INSTRUCTIONS FOR THE TASK: Using the records below, repeat exactly the lines from the one holding "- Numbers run" through the one holding "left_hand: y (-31", both ends included, and no others.

INPUT RECORDS:
━━━━━━━━
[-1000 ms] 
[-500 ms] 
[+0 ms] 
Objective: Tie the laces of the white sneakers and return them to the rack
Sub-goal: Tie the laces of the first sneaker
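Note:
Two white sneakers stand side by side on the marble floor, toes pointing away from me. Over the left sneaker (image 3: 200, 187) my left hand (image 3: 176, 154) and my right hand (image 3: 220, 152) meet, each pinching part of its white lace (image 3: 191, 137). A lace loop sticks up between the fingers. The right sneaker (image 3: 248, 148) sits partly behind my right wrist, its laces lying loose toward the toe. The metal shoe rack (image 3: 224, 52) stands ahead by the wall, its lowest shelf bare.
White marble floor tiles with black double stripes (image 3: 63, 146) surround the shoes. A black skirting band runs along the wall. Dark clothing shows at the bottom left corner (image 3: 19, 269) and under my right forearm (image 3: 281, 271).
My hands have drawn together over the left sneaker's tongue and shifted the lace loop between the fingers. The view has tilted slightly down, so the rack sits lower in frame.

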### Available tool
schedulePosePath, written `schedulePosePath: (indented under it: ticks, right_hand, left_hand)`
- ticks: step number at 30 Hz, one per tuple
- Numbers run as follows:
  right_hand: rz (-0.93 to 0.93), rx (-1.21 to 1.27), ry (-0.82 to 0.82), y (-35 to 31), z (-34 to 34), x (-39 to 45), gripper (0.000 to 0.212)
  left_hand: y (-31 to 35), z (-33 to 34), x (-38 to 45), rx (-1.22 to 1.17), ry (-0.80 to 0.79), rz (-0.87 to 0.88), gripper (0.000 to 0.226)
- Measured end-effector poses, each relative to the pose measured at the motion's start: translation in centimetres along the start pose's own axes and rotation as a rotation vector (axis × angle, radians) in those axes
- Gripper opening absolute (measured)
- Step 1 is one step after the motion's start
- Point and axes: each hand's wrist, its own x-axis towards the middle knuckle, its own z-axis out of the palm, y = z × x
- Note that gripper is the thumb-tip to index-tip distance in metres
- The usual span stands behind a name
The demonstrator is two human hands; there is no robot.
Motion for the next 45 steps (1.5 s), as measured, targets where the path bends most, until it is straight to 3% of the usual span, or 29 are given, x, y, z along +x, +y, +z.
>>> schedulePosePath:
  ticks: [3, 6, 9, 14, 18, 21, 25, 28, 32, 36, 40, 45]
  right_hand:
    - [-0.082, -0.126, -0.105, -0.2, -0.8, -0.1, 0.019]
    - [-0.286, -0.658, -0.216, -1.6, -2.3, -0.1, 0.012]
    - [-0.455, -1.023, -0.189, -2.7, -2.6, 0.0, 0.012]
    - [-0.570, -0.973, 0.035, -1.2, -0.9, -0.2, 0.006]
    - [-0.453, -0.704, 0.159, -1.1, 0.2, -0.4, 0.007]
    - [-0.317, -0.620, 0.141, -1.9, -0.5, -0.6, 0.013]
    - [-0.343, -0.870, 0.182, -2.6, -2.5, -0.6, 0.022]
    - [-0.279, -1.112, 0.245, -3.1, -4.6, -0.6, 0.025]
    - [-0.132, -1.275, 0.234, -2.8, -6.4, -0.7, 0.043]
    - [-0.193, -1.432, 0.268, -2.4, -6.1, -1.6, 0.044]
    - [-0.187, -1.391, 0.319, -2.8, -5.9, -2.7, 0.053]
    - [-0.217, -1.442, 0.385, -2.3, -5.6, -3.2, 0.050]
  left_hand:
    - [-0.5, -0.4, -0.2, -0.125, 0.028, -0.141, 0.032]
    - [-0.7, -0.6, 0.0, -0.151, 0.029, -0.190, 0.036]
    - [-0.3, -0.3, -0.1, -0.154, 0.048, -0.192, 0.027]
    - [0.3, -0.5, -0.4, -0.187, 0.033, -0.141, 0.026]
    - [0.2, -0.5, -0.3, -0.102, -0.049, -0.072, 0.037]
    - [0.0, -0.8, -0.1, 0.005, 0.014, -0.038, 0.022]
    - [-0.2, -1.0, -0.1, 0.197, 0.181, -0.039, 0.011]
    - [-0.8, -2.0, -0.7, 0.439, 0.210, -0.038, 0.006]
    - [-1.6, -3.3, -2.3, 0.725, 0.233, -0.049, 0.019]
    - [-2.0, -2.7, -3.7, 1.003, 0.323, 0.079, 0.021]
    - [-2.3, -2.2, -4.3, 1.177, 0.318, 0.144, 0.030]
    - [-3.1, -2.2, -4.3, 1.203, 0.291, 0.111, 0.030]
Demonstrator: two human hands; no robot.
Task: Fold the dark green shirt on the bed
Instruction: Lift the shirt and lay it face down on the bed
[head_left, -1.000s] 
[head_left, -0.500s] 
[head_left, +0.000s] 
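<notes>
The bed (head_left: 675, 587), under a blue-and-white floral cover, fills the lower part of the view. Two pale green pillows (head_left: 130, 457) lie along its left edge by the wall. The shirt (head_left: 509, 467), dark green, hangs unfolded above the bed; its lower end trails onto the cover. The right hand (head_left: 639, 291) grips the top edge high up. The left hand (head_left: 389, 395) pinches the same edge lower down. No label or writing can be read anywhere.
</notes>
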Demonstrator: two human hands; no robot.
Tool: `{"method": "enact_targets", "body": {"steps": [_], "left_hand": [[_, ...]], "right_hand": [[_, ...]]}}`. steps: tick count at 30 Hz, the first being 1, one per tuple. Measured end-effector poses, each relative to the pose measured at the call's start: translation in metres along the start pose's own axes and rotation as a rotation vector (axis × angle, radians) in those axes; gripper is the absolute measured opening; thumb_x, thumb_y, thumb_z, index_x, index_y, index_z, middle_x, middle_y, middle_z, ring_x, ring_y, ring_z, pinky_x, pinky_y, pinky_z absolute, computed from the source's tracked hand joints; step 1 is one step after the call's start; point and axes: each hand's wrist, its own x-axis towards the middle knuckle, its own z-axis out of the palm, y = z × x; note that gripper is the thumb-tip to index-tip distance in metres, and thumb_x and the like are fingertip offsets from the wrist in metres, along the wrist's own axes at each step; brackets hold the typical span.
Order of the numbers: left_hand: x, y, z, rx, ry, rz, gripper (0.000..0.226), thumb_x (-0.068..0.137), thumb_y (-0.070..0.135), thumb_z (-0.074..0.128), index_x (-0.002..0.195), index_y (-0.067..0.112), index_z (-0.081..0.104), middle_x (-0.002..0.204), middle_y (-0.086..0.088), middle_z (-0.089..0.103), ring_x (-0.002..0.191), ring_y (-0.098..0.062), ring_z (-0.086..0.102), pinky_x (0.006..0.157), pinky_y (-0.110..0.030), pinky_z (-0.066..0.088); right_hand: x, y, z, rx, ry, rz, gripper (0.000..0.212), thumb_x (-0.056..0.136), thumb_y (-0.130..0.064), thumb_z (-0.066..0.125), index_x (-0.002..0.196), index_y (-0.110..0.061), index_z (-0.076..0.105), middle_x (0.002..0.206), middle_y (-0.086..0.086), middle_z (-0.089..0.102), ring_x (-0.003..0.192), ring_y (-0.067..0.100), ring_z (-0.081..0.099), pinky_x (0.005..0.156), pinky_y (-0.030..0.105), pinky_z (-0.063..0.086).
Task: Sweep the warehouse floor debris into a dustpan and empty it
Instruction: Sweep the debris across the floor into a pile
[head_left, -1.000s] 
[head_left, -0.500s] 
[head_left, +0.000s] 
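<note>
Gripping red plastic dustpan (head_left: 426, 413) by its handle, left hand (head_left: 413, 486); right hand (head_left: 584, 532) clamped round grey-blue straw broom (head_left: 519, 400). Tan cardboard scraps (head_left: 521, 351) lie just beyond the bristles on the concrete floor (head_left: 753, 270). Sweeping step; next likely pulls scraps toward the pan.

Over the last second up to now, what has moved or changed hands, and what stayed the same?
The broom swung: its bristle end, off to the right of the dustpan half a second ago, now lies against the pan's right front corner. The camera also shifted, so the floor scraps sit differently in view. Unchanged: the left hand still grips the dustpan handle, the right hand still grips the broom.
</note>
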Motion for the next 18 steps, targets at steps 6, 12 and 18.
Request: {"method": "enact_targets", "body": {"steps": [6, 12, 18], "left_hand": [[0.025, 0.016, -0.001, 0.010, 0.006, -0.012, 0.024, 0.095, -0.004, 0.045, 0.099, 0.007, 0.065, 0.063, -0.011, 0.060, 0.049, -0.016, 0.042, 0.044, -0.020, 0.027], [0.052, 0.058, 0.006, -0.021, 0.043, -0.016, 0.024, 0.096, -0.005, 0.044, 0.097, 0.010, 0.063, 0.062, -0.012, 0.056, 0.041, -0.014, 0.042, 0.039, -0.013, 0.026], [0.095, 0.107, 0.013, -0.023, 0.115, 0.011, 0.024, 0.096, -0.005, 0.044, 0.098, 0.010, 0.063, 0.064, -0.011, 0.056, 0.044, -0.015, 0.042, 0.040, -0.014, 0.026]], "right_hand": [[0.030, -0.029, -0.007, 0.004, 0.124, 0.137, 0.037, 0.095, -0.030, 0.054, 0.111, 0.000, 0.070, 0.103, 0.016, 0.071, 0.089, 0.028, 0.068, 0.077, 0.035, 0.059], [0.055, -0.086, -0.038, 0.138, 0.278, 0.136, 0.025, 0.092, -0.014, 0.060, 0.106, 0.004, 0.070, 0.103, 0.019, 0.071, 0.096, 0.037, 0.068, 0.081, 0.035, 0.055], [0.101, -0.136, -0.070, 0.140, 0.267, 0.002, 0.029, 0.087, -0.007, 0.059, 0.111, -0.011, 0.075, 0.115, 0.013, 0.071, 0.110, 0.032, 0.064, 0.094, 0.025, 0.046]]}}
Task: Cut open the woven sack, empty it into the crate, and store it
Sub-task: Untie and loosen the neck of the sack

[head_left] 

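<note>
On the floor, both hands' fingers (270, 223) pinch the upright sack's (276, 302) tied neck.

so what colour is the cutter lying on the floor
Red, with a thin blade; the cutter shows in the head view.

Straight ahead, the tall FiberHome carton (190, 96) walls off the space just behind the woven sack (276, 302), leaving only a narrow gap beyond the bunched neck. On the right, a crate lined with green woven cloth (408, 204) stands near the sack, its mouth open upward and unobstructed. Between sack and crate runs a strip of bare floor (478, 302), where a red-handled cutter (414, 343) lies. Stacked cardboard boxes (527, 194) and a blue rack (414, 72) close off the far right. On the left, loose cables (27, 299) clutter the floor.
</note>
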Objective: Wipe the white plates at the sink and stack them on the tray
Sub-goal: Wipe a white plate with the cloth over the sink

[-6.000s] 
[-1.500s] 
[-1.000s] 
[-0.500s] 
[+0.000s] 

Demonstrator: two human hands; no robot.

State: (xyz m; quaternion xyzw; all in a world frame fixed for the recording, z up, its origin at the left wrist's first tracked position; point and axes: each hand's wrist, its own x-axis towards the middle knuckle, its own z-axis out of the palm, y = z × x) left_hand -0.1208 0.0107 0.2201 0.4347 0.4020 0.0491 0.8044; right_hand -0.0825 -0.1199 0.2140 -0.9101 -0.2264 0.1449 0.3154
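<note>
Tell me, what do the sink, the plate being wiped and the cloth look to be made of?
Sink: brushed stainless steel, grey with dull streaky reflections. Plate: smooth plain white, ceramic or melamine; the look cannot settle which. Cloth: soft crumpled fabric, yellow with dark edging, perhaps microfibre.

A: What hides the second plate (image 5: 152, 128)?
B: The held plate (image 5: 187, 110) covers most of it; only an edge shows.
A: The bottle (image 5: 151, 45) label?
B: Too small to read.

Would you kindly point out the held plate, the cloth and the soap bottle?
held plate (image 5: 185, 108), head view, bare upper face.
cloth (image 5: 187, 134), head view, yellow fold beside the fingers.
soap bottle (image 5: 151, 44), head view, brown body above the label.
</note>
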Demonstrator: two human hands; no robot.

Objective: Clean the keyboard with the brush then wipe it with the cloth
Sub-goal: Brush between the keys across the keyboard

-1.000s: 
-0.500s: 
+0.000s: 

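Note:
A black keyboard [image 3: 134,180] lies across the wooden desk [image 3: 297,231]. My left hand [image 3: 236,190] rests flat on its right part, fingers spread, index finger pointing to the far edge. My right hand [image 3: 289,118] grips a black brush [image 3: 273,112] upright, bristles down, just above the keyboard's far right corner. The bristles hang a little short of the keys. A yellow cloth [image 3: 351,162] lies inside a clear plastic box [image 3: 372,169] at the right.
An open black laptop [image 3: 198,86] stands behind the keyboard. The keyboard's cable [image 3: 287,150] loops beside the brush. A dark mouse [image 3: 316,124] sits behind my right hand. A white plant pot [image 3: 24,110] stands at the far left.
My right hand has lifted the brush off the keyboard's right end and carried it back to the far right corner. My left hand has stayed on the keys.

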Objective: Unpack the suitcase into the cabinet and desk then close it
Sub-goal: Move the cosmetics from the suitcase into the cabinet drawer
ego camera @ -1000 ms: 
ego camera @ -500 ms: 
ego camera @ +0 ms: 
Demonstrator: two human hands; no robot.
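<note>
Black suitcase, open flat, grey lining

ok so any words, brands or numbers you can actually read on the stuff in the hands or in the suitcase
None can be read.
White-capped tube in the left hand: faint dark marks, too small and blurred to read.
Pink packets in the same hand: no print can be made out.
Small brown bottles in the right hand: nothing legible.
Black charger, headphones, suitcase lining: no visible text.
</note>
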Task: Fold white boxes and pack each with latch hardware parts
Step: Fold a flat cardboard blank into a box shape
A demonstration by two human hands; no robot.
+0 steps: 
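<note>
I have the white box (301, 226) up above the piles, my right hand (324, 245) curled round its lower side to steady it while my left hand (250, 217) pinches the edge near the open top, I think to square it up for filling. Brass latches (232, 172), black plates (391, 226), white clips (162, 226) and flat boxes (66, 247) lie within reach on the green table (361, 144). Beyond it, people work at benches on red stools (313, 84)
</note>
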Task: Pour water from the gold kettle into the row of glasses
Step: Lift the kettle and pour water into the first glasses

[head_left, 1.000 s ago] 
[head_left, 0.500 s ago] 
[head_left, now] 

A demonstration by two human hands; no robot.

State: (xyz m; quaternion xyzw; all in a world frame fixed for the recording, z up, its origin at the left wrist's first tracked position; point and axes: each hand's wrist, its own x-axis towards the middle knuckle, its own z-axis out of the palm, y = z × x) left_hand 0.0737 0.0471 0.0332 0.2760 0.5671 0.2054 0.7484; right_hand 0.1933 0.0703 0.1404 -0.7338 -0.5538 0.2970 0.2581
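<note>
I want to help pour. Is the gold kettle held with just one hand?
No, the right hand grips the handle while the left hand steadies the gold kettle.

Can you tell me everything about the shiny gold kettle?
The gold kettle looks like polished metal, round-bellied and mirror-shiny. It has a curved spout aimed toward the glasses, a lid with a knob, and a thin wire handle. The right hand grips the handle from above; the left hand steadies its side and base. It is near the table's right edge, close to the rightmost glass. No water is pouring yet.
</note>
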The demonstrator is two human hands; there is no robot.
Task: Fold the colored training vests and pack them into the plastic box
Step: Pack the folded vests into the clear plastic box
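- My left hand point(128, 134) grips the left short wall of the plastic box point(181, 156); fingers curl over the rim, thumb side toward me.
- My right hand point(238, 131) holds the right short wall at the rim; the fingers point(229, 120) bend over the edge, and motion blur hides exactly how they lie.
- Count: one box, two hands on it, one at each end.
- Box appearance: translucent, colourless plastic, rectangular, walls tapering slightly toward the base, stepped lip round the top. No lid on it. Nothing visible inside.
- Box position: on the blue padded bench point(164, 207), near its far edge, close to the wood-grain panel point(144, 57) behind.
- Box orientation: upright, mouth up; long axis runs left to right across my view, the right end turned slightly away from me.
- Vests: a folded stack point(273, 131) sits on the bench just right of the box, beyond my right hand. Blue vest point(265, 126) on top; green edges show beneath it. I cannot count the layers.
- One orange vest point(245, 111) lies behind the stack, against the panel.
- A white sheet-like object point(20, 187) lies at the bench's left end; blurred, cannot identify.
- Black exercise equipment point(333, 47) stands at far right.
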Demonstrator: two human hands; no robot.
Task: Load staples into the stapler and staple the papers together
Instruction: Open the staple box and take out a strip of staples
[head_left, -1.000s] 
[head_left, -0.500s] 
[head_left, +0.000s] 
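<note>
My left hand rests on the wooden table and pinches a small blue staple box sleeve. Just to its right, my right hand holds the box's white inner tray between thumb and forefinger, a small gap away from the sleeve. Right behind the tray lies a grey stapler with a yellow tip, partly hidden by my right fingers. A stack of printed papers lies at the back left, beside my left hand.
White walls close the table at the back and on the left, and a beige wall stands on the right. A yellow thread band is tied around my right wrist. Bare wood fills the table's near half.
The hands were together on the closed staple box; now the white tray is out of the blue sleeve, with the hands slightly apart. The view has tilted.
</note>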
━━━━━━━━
WRITTEN SOLUTION:
- Numbers run as follows:
  right_hand: rz (-0.93 to 0.93), rx (-1.21 to 1.27), ry (-0.82 to 0.82), y (-35 to 31), z (-34 to 34), x (-39 to 45), gripper (0.000 to 0.212)
  left_hand: y (-31 to 35), z (-33 to 34), x (-38 to 45), rx (-1.22 to 1.17), ry (-0.80 to 0.79), rz (-0.87 to 0.88), gripper (0.000 to 0.226)

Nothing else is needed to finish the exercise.